What does it mean to add a network to a DAG
?
When using only node
or node_td
to define a DAG
, all observations are usually generated independently from each other (if not explicitly done otherwise using a custom node function). This reflects the classic i.i.d. assumption that is frequently used everywhere. For some data generation processes, however, this assumption is insufficient. The spread of an infectious disease is a classic example.
The network()
function allows users to relax this assumption, by making it possible to define one or more networks that can then be added to DAG
objects using the +
syntax. These networks should contain a single vertex for each observation that should be generated, placing each row of the dataset into one place in the network. Through the use of the net
function it is then possible to define new nodes as a function of the neighbors of an observation, where the neighbors of a vertex are defined as any other vertex that is directly connected to this node. For example, one could use this capability to use the mean age of an observations neighbors in a regression model, or use the number of infected neighbors to model the probability of infection. By combining this network-simulation approach with the already extensive simulation capabilities of DAG
based simulations, almost any DGP can be modelled. This approach is described more rigorously in the excellent paper given by Sofrygin et al. (2017).
Supported network types:
Users may add any number of networks to a DAG
object, making it possible to embed individuals in multiple distinct networks at the same time. These networks can then be used simultaneously to define a single or multiple (possibly time-varying) nodes, using multiple net
function calls in the respective formula
arguments. It is also possible to define time-varying or dynamic networks that change over time, possibly as a function of the generated data, simulation time or previous states of the network. Examples are given below and in the associated vignette.

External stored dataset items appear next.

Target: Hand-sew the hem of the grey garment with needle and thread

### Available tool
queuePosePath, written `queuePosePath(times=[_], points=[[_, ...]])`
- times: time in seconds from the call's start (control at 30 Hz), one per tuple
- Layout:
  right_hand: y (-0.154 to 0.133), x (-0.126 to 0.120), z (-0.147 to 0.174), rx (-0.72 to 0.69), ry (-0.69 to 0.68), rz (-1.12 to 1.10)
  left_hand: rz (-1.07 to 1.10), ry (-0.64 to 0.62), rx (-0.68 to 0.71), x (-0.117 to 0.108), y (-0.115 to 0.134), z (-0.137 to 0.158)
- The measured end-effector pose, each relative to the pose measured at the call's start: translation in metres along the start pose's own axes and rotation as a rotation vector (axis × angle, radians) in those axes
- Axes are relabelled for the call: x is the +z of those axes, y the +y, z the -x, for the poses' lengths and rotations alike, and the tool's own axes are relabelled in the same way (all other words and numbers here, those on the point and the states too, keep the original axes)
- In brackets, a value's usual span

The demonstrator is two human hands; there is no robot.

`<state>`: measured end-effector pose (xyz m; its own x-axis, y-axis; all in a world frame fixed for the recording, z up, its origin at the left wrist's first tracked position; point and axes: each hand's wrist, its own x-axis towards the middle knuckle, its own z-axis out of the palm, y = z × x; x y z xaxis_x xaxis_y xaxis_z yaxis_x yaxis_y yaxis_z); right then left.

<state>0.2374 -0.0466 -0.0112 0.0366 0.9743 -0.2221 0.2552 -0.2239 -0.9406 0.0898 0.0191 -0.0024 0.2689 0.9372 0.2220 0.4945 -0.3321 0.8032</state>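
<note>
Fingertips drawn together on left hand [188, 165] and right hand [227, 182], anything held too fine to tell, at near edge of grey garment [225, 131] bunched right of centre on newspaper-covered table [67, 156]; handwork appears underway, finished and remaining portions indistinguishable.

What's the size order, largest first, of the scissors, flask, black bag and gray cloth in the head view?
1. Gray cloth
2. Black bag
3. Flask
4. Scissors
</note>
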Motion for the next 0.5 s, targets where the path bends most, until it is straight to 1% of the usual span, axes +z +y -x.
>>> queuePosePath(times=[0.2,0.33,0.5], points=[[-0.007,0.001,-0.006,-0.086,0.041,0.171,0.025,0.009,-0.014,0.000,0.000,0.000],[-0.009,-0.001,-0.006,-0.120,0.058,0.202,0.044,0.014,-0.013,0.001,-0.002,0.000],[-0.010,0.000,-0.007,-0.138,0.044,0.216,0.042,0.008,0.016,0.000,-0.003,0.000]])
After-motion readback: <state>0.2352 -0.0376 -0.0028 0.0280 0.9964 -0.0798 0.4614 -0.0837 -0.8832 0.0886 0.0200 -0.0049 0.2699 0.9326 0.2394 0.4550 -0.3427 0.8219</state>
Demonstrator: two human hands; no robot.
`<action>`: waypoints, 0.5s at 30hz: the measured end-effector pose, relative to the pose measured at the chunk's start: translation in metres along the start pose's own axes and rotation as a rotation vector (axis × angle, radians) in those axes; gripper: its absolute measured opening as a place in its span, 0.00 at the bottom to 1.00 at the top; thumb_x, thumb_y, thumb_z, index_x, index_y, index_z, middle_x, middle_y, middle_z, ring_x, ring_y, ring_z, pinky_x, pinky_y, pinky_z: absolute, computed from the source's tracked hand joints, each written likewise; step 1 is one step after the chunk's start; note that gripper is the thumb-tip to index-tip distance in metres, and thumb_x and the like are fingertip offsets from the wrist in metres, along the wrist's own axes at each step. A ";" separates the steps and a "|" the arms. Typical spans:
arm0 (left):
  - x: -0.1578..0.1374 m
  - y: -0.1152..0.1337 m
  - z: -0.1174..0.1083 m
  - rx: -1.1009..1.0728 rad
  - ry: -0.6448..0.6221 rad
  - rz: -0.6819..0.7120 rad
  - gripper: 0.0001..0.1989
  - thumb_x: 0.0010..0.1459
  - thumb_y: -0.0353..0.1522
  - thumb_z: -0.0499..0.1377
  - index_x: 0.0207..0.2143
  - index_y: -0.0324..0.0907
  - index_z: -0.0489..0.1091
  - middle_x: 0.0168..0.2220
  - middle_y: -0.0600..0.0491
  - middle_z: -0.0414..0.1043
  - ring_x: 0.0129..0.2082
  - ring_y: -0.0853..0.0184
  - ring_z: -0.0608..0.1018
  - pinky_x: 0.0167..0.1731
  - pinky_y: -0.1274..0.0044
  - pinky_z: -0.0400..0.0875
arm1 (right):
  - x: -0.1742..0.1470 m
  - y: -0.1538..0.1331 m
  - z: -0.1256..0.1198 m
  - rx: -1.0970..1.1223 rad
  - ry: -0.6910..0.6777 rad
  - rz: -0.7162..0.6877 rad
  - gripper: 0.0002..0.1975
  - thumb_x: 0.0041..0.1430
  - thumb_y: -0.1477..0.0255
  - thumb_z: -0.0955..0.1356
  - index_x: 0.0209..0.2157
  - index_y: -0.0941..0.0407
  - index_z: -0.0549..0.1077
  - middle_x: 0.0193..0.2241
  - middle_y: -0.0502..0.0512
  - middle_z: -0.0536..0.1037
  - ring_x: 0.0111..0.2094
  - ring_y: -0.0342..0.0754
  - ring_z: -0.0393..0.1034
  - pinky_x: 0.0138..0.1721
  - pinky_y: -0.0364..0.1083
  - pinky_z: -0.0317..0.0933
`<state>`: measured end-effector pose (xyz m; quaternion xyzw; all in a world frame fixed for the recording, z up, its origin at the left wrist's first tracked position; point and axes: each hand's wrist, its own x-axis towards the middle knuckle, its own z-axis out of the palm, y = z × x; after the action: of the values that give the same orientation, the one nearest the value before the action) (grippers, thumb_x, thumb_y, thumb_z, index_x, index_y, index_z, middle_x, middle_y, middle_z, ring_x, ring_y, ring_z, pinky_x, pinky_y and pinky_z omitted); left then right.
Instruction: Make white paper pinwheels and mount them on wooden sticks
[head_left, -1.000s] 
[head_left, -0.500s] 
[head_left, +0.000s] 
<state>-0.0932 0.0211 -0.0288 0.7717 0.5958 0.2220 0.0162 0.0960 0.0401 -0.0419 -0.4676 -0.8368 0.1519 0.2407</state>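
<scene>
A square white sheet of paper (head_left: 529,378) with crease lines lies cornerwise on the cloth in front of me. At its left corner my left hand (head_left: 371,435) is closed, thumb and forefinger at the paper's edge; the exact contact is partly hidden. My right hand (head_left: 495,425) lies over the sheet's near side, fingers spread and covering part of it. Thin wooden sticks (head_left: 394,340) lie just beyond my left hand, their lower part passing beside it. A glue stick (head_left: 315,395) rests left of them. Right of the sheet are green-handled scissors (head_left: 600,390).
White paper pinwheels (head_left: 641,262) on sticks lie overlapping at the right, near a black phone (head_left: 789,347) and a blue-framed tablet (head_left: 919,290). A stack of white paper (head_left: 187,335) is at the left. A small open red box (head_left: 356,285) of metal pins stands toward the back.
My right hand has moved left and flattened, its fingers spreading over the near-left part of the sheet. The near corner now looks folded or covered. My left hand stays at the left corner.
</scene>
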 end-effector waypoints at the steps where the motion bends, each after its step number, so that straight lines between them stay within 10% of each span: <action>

The package directly supports un-directed and directed, un-weighted and weighted networks. It also supports different definitions of what the neighbors of an observation are. Note, however, that only networks which include exactly one vertex per observation are supported.
Weighted Networks:
It is possible to supply weighted networks to network()
. The weights are then also stored and available to the user when using the net
function through the internal ..weight..
variable. For example, if a weighted network was supplied, the following would be valid syntax: net(weighted.mean(A, ..weight..))
(assuming that A
is a previously defined variable). Note that the ..weight..
must be used explicitly, otherwise the weights are ignored.
Directed Networks:
Supplying directed networks is also possible. If this is done, users usually need to specify the mode
argument of the net
function when defining the formula
arguments. This argument allows users to define different kinds of neighborhoods for each observation, based on the direction of the edges.
Order of Generation:
Generally, all networks are created in the order in which they were added to the DAG
, unless sort_dag
or tx_nodes_order
are changed in sim_from_dag
or sim_discrete_time
respectively. The only exception is that all networks created using the network()
function are created after all other root nodes have already been generated.
Computational considerations:
Including net()
terms in a node might significantly increase the amount of RAM used and the required computation time, especially with very large networks and / or large values of n_sim
and / or max_t
(the latter is only relevant in discrete-time simulations using sim_discrete_time
). The reason for this is that each time a node is generated or updated over time, the mapping of individuals to their neighbors' values plus the subsequent aggregation has to be performed, which required merge()
calls etc. Usually this should not be a problem, but it might be for some large discrete-time simulations. If the same net
call is used in multiple nodes it can be beneficial to put it into an extra node
call and safe it to avoid re-calculating the same thing over and over again (see examples).
Further information:
For a theoretical treatment, please consult the paper by Sofrygin et al. (2017), who also describe their slightly different implementation of this method in the simcausal package. More information on how to specify network-based dependencies in a DAG
(using simDAG) after adding a network, please consult the net
documentation page or the associated vignette.